日本ボクシングコミッション(JBC)は21日、プロボクシング元世界4階級制覇王者・井岡一翔(34=志成)のドーピング検査で採取された検体が禁止物質である大麻成分(THC)の陽性反応を示していたと発表した。

検体は、昨年12月31日に引き分けたジョシュア・フランコ(米国)とのWBA、WBO世界スーパーフライ級王座統一戦後の検査で採取されたもの。世界アンチドーピング機関(WADA)による上限の基準値よりも少ない微量のため、JBCは「ドーピング禁止を定めるJBC第97条には違反しなかった」と判断。24日の王者フランコとの再戦となるWBA世界スーパーフライ級タイトルマッチ(東京・大田区総合体育館)は予定通り開催される見通し。

井岡が所属する志成ジムは、世界戦直前の発表を受け、JBCの姿勢に困惑し、あらためて井岡が大麻成分を含む禁止薬物の使用を強く否定。「身の潔白を証明する」などとするコメントを発表した。

志成ジムから「JBCのドーピング検査結果の発表について」と題して発表されたリリースは以下の通り。

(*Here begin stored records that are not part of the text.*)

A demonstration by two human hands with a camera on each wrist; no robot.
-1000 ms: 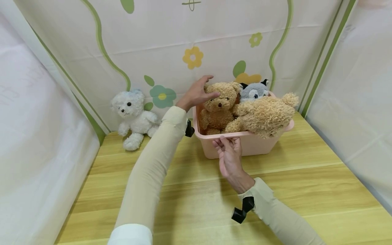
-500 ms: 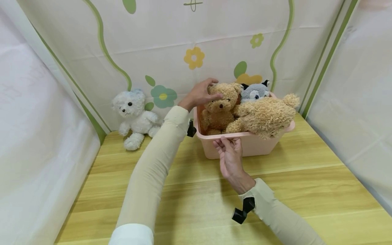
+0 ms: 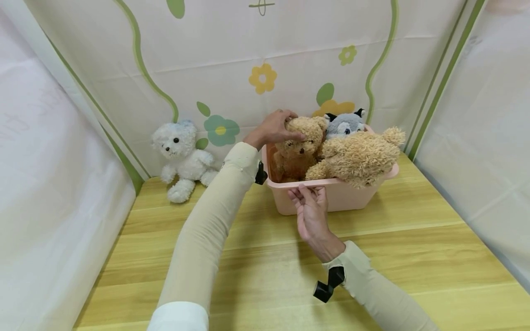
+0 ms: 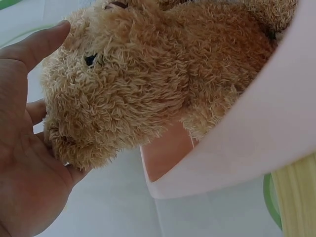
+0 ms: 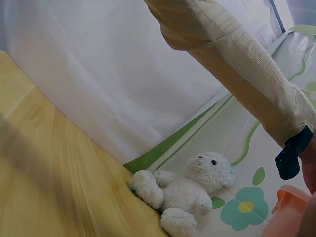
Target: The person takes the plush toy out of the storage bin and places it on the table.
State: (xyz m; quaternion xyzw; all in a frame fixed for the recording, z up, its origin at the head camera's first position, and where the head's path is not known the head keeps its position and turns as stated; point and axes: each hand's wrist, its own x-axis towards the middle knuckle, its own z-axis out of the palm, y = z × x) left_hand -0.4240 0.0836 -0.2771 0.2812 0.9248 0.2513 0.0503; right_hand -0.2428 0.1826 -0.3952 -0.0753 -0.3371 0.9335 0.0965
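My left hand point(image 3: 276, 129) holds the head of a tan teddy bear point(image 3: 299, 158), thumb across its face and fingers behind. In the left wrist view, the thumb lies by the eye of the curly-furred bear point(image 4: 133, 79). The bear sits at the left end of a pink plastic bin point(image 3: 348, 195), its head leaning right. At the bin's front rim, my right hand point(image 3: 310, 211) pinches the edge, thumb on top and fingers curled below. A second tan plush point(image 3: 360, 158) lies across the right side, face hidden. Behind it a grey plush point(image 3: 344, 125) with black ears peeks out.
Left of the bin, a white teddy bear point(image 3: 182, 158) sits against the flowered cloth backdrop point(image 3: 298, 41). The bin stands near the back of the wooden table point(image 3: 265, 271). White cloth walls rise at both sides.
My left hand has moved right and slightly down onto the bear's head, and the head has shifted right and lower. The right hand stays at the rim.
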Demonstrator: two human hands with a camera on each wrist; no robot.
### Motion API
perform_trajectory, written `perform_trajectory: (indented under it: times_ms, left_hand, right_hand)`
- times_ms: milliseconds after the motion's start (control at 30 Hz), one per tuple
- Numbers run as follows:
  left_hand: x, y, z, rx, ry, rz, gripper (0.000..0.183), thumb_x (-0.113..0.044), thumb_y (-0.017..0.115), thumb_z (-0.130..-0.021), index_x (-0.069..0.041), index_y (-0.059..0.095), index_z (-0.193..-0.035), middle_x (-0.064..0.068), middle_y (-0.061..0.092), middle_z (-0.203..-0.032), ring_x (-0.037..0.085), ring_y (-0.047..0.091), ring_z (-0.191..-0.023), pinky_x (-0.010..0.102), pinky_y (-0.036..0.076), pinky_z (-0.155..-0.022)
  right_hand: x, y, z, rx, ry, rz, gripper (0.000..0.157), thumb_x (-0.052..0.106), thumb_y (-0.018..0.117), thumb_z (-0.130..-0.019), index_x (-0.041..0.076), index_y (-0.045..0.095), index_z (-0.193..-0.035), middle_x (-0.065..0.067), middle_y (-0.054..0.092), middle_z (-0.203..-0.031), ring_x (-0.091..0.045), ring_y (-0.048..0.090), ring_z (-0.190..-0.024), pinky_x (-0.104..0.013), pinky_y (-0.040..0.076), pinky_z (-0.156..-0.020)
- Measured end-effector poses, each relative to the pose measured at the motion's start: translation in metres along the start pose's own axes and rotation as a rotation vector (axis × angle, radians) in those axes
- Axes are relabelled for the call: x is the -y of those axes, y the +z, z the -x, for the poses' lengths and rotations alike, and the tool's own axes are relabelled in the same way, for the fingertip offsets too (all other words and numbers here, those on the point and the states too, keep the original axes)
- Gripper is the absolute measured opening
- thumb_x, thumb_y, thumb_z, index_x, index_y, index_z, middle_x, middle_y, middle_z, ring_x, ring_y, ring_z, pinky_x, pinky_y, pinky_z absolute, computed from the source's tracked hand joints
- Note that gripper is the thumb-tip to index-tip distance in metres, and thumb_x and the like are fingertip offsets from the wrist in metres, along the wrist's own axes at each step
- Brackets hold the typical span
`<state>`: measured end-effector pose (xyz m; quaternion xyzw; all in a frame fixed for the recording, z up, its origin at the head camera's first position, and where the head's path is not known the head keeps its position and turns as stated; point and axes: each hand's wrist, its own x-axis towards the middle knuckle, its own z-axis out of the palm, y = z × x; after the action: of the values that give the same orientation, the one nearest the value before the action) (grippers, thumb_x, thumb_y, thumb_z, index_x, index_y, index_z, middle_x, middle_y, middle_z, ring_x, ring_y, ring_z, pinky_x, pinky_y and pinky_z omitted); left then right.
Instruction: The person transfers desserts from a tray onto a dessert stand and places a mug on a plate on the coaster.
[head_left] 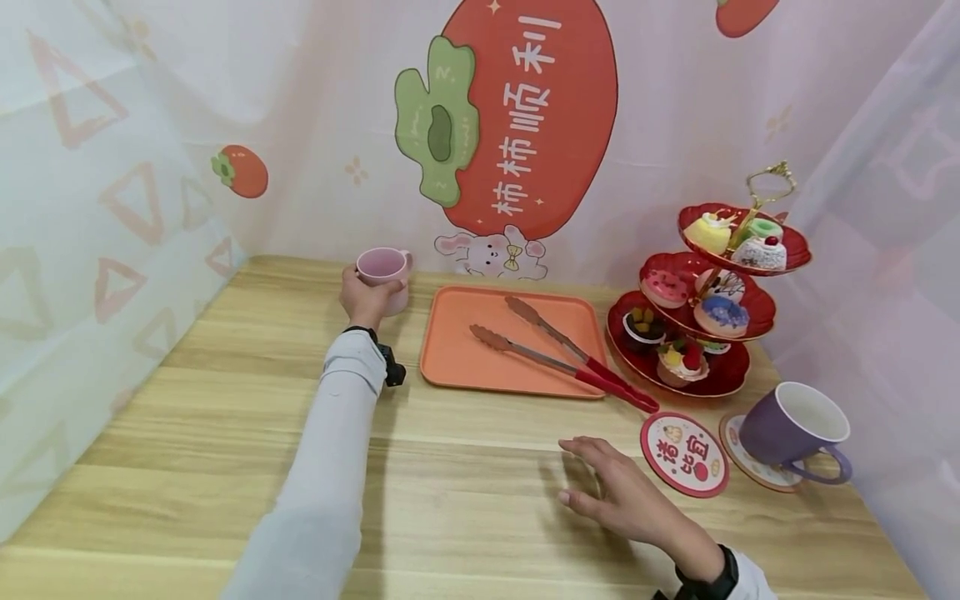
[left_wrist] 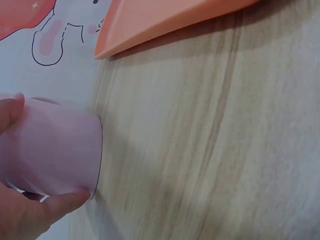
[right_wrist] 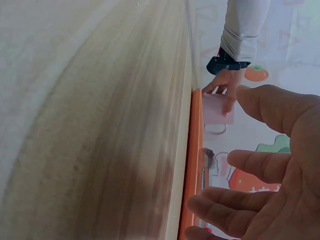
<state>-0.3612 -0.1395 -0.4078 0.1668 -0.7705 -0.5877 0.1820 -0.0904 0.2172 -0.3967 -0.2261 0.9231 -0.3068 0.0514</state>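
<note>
At the back left of the table, my left hand point(head_left: 366, 298) grips a pink mug point(head_left: 395, 302) around its side. The mug is upright, with its handle turned away to the right. In the left wrist view, the thumb and fingers lie on either side of the mug point(left_wrist: 55, 145), close to the tabletop. My right hand point(head_left: 618, 492) hovers over the front right of the wooden table point(head_left: 465, 500), fingers spread and relaxed, holding nothing. The round red-rimmed coaster point(head_left: 684, 455) is the thing nearest to it.
An orange tray point(head_left: 457, 367) carries red-handled tongs point(head_left: 551, 362), whose handles overhang its right corner. Behind on the right stands a red three-tier stand point(head_left: 738, 379) with several cakes. A purple mug point(head_left: 776, 429) sits on another coaster point(head_left: 783, 482) near the right curtain.
</note>
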Motion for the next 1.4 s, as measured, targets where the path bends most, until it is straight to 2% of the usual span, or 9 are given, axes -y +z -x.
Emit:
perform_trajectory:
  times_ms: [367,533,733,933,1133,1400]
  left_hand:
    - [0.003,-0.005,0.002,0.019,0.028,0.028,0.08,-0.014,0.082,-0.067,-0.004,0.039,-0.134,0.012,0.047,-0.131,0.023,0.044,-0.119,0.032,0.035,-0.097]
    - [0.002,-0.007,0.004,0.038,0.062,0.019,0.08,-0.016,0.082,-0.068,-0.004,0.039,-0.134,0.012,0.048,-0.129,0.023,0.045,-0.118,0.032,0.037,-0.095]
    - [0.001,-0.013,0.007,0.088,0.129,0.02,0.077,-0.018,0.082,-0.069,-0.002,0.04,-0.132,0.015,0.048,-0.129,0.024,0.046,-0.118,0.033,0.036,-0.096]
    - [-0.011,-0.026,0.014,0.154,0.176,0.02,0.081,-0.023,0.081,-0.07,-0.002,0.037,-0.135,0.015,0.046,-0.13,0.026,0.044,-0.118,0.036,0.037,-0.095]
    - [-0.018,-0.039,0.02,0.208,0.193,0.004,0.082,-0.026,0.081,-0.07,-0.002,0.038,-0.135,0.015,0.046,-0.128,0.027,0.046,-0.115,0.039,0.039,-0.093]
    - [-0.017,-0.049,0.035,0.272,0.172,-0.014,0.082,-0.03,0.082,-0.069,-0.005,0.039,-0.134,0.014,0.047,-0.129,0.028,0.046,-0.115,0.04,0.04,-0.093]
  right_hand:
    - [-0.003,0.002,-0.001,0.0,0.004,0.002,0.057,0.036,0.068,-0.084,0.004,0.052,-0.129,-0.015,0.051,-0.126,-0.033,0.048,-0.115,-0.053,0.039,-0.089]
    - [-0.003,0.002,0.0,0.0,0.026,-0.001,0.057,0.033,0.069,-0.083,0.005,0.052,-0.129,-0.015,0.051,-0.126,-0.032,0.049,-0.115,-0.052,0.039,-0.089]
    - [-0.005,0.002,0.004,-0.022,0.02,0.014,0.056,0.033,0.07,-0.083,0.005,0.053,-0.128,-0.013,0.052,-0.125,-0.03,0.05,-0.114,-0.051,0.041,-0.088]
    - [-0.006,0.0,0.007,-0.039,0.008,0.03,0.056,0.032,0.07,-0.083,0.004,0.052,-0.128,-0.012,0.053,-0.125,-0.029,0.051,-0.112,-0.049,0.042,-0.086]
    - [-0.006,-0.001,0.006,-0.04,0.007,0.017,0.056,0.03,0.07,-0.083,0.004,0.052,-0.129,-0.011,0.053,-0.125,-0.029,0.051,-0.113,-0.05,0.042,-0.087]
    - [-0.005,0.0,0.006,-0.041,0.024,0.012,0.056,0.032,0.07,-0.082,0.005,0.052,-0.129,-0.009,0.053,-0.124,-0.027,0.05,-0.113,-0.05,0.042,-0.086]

当ジム所属の井岡一翔について、JBCが2022年12月31日の試合のドーピング検査において、THC-COOHが検出されたと発表しました。

ご承知のとおり、井岡は、24日(土)に、フランコ選手との再戦を予定しており、その直前にこのような発表がなされることについては、当ジムとして、非常に困惑しているとともに、疑義を有さざるを得ません。

JBCの発表によりますと、JBCは井岡をドーピング防止について定める97条に違反しないと判断したとのことですので、当ジムとしても安堵しているところではありますが、それをこのタイミングで発表することの必要性があったのかについては疑問が残ります。なお、当ジムがJBCから1月4日の陽性との検査結果について通知されたのは、5月26日に至ってのことであり、既に、フランコ選手との再戦は決定しておりました。

井岡については、2020年12月31日の試合におけるドーピング検査においても一部禁止物質の陽性反応が出たとのことで、倫理委員会において審議され、結論として、井岡には問題がなかったと判断されたことは、皆様の記憶にも新しいことと存じます。

井岡は、2022年12月31日の試合前において、THC-COOH成分が検出されるような大麻等の禁止物質を摂取も使用もしておりません。2年前に偽陽性とはいえ陽性と一度は判断されたこともあり、当ジムも井岡も、禁止物質の摂取については、常に注意を払っておりました。当ジムおよび井岡としては、今回も、井岡の潔白を証明していく所存です。

JBC、ボクシング関係者、そしてファンの皆様に対しては、井岡は、24日のフランコ戦にて、しっかりとしたボクシングをすることでしか、応えることができませんので、フランコ戦にご注目いただければと思います。

応援のほど、よろしくお願い申し上げます。